Why is he leaving the house when he is grounded? Is no one home to enforce this? Good kid or not, he is not showing respect he should. YES! I would physically pick him up and put him in the car. If you have to be the bad guy, then be the bad guy! You have just showed him that your words don't matter. Your mistake was giving him the option. When it comes to simple things, options are fine, but things that matter to you, like a vaction for four days with the family, THAT is not an option. At this point, you have to play hard. You will be tested because up till now, he knows you won't follow through. Won't he be surprised to see you actually do it? Do NOT let him go to his friends. Threatening to ground him for a year was not a realistic threat. You must make consequences that you can really follow through on. I would start by having a serious talk with him and telling him you were unrealistic in the grounding for a year, but because of his behavior, you feel that two weeks is sufficient. Take away all music, games, and other toys from his room. Tell him you love him and that his freedom must be earned. Tell him that as part of the family, he has certain responsibilities and he is expected to complete those duties. Give him things to do like laundry or vacumming. He must keep his room picked up. If you make him rot in his room with nothing to do, it's only giving him time to stew and harden his heart more. Make him take part in the family. Tell him he is responsible for dinner once a week. He will plan, buy and prepare it for the family. In fact, I would make more effort to do more family things and force him to participate. And don't tell him what you're doing or where you're going. This way, he isn't given the option whether he wants to go or not. Take everyone bowling, take them to a free event in town, out to eat, to a movie. This is not breaking the "grounding" rules. This is building the family unit back.
And you can expect a fight at first, but I'm telling you sister, if he is doing this at 14, you can be sure he will be out of the house by 16 if you don't do anything. If he runs away, go get him. You have to fight for him. Do whatever you have to, to be home when he is and you can't leave him alone! He hasn't earned that freedom yet.
Wow. Sounds like you have the weight of the world on your shoulders. The first, and most important, thing I would suggest is sitting down with your husband and making sure you are on the same page. Kids figure out very quickly that "divide and conquer" works really well for their purposes, and will continue to use it against you as long as you let them. Talk things out with your husband (minus your son) and come up with a plan you can both agree on, and then agree to stick to it like glue. Your son will immediately pounce on ANY inconsistency, so getting the same answer each and every time is key. No matter what you come up with, if you and your husband aren't on the same team, you'll get beat every time.
The next thing I would do is test him for drugs. I have seen drugs turn straight-A, church-mousy kids into flunking, rebellious ones. And drugs can happen to ANY kid, so even if you think there is no possible way, test him anyway. You have nothing to lose by finding out for sure. You can buy home drug kits at Walgreens or CVS, possibly even Wal-Mart. If that doesn't turn up anything, perhaps you can get him to go to a counselor. If you do take him, make sure you tell him that it is so he can have a place to sort things out on his own, not so that you can "figure out what on earth is wrong with him". (My quote, not yours...ask my dad how well THAT worked out sometime!)
Another thing you might try is contacting CPS yourself. By not being able to control him, you open yourself up to the possibility of an investigation, so it might not be a bad idea to call them and find out exactly what your rights and responsibilities are in the eyes of the law. For example, if you kick him out, it's possible that you could be cited for neglect. On the flip side of that, they can tell you exactly what IS required of you and exactly what you CAN make your son do. Also, that way your son can't use the "I'll call CPS!" threat on you, because they will already be well aware of the problem, and if they know you are being as proactive as you can be, they'll side with you immediately. Lastly, they might have some ideas and options that would work for you.

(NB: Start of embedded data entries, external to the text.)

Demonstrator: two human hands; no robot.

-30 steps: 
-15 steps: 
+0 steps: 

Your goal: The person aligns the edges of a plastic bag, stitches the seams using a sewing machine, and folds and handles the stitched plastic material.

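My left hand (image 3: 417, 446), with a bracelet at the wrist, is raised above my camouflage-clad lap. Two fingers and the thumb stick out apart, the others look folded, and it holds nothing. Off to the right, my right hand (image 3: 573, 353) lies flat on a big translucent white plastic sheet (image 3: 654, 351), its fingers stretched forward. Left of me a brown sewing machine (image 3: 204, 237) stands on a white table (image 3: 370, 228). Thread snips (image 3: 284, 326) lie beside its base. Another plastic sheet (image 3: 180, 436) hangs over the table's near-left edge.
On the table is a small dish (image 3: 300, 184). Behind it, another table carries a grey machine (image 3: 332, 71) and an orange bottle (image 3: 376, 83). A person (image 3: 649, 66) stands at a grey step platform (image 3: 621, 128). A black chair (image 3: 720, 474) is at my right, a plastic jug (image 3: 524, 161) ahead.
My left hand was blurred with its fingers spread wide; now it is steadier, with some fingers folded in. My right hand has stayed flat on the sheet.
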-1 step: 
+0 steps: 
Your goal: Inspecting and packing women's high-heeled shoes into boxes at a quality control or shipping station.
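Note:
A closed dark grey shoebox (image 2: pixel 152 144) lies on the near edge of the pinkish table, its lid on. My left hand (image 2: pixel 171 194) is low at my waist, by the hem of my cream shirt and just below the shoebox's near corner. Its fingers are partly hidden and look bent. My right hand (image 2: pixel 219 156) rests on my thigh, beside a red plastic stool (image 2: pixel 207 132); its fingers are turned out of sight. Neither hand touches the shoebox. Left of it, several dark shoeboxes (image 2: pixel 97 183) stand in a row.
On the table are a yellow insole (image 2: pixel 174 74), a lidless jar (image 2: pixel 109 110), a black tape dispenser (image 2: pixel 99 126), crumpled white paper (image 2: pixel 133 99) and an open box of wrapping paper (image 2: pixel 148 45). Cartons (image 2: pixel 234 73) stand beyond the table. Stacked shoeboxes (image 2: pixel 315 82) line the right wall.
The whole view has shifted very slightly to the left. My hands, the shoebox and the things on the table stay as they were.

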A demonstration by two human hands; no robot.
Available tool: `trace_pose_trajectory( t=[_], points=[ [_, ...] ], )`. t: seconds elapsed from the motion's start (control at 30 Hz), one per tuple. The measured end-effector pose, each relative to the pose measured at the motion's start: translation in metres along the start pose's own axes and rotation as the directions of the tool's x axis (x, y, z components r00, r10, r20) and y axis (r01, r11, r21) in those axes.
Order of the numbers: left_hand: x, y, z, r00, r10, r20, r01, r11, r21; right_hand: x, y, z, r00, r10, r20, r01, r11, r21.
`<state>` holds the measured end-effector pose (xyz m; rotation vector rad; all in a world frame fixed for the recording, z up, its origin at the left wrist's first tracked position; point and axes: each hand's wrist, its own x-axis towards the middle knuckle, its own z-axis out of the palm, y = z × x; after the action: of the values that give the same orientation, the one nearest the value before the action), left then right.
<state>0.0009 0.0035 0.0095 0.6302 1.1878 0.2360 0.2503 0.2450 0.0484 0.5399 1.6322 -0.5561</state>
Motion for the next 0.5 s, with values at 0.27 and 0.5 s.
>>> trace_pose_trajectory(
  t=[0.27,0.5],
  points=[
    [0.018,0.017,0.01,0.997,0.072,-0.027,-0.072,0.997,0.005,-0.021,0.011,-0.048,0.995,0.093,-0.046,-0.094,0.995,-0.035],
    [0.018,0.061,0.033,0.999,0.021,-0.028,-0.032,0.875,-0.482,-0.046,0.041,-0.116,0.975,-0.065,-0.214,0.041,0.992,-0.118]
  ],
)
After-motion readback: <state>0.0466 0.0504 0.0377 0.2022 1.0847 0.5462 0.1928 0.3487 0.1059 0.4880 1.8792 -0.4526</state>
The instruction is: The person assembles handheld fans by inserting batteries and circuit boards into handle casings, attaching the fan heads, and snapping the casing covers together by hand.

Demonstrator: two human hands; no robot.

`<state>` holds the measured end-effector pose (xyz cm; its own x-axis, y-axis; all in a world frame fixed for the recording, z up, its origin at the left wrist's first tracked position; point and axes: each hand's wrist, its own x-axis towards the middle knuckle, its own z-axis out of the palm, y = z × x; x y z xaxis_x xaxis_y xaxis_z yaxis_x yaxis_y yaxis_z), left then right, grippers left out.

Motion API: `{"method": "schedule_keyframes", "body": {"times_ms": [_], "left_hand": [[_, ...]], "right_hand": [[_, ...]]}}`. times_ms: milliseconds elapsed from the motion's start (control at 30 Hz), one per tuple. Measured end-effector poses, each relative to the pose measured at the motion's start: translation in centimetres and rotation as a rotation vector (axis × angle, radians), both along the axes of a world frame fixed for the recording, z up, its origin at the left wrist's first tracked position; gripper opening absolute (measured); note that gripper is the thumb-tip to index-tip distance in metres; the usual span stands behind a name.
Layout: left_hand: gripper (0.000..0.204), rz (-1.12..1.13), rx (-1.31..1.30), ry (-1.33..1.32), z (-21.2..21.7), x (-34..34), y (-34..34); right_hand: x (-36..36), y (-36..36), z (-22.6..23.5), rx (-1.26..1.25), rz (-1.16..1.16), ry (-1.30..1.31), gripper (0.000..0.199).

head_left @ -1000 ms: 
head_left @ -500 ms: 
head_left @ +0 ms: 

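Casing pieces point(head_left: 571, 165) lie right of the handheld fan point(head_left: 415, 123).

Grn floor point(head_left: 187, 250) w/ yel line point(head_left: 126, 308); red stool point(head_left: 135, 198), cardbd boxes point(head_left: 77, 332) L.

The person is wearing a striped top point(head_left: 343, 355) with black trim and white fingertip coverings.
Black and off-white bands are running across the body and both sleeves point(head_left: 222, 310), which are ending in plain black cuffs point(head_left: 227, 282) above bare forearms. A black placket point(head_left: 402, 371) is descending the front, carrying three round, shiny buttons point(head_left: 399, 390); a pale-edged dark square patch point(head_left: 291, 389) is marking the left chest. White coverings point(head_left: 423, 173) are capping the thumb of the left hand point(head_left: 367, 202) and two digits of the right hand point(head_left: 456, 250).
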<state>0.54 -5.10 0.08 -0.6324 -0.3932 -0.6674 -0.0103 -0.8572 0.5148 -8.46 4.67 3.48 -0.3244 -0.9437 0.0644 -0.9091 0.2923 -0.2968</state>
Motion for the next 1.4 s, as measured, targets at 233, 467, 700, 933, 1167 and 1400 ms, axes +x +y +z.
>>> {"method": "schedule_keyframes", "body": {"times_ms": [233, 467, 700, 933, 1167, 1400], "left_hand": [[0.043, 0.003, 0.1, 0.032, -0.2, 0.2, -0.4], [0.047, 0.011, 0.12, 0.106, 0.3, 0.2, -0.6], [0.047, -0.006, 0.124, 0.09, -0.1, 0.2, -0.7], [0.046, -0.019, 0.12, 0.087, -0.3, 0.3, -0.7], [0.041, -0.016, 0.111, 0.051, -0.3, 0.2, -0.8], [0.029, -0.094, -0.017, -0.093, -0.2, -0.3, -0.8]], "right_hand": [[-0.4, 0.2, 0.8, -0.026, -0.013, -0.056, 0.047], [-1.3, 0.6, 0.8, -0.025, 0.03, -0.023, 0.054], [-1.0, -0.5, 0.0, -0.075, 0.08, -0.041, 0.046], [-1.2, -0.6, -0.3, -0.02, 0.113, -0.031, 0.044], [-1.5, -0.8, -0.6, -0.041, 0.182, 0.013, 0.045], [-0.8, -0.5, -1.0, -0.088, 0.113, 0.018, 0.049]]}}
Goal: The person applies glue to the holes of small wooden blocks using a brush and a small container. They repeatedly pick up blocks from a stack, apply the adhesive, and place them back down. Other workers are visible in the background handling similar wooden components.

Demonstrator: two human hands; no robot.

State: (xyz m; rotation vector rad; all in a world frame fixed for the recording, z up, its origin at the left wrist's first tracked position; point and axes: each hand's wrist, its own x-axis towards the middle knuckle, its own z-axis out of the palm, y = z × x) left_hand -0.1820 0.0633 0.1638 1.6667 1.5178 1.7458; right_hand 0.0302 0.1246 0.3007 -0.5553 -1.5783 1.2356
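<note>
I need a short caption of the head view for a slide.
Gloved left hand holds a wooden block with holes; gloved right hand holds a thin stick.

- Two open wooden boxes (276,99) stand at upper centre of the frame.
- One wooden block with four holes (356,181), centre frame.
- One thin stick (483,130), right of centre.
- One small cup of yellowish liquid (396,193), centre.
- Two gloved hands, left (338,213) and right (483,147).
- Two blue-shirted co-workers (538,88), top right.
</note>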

Hi, J.. I've read through many of the responses, and I've yet to see one that addresses what has caused this change in your son's behavior. I'm sorry to say, that when radical changes in behavior take place and grades start falling, many times drugs or alcohol are in the picture. I worked at a middle school for many years, and this was not an uncommon occurrence. Even "good kids" get involved in the drug scene, and it's really hard for them to get themselves out.
My first advice would be to talk to your son's counselor at school. Have they noticed a change in him, as well? Ask her for her advice. Perhaps your son needs to be tested--not just for drugs--but perhaps for some emotional disturbance.
One thing I completely agree with the other responses: YOU MUST get your husband involved and on the same page with you. If you are not in this together, your son will continue to be the authority at your house (for that is what he is now.) As others have said, your younger son is watching. He must see that you will not let this situation continue without intervening somehow.
I hope you have the strength to do the right thing, even though it will be really hard. No one ever said that child-rearing would be easy!
Hi J..I'm sorry your having to deal with your sons attitude.I think most,ot all of us have had at least one challenging child.It sounds like this girl friend has made him lose his mind. She is all that matters in his eyes
.Its that puppy love thing. This is a hard one. You either stick to your rules on EVERYTHING,he probually will
running away ( which he would be considered a run-away and could be picked and taken to juvi )or be a little giving and meet him in the middle.I wouldnt let him live with any of his
friends that gives him control,and lets him do what ever he wants to do.My son is a great kid to but im telling you when these girls get them its hard as heck to get them to listen to you or anyon else over 16...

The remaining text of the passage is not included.